┌──

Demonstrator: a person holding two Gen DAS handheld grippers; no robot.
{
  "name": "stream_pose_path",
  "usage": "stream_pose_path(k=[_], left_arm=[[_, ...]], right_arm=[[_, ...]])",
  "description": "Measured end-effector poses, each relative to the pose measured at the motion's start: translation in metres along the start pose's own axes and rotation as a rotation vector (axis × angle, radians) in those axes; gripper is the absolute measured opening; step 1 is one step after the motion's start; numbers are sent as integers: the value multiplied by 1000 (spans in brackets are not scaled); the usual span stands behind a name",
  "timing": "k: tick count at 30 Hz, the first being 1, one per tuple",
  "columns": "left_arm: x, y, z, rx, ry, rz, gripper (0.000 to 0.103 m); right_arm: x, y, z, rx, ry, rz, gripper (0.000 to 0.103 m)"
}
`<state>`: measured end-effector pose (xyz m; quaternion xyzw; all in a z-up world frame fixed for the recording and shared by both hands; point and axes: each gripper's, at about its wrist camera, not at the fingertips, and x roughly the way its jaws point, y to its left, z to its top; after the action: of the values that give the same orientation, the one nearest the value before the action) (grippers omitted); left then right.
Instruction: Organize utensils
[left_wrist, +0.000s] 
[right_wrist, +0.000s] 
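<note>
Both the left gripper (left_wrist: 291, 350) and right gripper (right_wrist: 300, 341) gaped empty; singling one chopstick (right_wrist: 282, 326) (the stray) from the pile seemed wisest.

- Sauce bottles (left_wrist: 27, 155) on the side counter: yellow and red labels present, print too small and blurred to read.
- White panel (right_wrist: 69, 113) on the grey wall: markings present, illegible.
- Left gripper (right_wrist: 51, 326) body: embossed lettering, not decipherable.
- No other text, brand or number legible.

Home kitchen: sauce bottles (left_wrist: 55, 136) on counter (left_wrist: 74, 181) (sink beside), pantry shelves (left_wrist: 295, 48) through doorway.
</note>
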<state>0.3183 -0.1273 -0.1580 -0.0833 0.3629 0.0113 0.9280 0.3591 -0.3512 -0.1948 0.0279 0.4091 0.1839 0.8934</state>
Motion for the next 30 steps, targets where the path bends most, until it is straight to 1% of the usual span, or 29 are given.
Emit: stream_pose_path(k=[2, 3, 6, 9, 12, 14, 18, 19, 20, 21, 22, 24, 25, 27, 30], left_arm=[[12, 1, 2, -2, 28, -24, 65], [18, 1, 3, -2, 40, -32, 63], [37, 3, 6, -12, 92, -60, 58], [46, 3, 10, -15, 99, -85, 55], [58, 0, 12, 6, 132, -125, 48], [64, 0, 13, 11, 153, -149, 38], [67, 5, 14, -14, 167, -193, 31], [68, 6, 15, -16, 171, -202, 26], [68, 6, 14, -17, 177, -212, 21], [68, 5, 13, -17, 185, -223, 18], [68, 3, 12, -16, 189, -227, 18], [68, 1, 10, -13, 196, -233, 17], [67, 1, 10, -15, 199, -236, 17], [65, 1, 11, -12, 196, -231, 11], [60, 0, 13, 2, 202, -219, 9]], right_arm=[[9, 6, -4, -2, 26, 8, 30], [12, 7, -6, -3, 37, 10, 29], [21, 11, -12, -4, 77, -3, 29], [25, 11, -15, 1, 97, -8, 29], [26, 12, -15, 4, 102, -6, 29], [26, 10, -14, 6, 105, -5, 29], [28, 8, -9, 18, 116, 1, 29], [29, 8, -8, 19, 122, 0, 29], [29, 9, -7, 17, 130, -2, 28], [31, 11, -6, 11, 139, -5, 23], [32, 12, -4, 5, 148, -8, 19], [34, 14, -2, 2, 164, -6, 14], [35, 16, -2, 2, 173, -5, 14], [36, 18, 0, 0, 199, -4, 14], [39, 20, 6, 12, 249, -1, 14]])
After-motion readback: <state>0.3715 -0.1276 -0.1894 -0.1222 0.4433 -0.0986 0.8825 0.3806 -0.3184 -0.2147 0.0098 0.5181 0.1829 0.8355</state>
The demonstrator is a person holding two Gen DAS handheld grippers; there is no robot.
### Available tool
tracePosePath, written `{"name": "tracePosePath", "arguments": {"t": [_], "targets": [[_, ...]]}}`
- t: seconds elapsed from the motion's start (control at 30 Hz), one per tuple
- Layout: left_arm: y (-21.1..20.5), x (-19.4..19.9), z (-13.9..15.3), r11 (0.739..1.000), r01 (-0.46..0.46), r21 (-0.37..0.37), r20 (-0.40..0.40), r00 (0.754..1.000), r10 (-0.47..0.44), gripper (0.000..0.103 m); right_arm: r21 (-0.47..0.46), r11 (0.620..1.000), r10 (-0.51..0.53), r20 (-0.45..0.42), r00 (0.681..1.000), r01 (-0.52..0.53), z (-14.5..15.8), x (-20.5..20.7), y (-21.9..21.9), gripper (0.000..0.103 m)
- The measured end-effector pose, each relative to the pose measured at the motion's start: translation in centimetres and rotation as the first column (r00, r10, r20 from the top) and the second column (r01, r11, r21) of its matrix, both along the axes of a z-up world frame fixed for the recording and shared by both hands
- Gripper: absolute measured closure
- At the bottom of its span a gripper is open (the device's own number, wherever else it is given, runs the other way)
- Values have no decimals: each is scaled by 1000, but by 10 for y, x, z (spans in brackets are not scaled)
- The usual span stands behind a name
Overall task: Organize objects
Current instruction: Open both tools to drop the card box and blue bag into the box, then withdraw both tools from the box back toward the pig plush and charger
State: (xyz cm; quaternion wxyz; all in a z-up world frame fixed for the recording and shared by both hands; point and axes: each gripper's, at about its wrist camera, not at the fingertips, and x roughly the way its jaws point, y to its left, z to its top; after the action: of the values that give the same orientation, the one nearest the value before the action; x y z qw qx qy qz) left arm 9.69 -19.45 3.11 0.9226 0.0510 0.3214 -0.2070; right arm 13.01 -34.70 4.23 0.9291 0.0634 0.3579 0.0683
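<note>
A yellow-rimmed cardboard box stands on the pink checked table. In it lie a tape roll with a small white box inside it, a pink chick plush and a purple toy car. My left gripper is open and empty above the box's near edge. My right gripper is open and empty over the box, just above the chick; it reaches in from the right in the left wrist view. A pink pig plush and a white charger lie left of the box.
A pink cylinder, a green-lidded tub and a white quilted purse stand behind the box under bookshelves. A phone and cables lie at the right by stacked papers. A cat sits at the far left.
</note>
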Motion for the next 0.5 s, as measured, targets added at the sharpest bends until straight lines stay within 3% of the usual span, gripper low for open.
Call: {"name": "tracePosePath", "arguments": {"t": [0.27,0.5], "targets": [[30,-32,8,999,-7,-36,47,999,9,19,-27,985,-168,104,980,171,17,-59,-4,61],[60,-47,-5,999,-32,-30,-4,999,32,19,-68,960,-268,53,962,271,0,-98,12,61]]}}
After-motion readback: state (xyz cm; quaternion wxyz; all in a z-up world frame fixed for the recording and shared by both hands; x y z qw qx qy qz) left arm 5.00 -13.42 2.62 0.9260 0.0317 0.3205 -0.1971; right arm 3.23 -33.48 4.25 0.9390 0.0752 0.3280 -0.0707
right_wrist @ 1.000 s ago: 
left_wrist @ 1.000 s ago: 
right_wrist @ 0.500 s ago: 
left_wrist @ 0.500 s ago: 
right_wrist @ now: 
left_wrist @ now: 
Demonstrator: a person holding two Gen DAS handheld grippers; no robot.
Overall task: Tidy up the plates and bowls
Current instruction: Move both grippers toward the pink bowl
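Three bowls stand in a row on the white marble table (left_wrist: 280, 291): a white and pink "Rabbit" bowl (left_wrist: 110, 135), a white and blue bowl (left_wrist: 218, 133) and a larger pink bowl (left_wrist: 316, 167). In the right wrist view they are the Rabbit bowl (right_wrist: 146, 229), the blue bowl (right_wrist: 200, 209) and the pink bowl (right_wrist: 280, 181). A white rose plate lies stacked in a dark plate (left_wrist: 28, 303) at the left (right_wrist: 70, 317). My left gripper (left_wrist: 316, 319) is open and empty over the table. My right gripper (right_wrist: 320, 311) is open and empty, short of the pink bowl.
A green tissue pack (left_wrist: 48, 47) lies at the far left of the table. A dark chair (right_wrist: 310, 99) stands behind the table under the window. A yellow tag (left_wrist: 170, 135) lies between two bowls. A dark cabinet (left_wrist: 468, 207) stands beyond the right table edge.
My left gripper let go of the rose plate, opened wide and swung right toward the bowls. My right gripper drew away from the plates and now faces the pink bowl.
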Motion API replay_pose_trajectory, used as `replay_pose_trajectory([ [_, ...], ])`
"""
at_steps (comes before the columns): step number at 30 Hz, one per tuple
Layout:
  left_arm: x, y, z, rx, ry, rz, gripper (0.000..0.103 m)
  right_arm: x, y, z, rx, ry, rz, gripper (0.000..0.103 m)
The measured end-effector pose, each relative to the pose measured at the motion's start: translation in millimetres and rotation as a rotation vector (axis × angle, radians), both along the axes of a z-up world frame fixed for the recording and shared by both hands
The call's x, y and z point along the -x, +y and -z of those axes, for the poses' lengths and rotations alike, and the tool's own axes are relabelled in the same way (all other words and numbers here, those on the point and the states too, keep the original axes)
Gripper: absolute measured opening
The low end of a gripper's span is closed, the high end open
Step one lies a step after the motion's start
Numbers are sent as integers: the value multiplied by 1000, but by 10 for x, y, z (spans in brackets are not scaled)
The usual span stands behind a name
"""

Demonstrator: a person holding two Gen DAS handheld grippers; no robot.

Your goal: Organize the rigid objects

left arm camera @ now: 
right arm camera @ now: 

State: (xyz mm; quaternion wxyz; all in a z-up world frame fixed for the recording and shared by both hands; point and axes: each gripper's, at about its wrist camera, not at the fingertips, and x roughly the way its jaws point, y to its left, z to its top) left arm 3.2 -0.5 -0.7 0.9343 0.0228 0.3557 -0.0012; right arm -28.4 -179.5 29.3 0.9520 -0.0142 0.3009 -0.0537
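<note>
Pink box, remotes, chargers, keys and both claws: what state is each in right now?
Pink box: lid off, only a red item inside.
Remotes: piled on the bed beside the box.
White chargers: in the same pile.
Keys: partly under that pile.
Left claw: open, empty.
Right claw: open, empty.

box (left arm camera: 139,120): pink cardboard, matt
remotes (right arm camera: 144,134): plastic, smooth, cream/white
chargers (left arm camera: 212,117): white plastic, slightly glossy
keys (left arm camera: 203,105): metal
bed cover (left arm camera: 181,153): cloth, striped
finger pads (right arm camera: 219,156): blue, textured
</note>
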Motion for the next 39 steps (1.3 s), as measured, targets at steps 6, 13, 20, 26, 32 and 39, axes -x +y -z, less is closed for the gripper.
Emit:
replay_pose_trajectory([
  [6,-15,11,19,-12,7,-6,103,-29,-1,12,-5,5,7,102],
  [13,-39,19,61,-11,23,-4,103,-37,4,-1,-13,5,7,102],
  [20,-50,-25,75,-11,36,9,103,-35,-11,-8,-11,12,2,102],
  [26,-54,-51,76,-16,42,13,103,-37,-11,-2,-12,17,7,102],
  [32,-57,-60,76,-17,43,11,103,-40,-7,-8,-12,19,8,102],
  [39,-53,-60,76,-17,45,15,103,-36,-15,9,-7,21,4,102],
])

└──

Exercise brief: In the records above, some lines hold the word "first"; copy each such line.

Result:
  "timing": "k: tick count at 30 Hz, the first being 1, one per tuple",
- The measured end-effector pose, each relative to the pose measured at the motion's start: translation in centimetres and rotation as the first column (r00, r10, r20 from the top) and the second column (r01, r11, r21) of its matrix, both along the axes of a z-up world frame fixed for the recording and shared by both hands

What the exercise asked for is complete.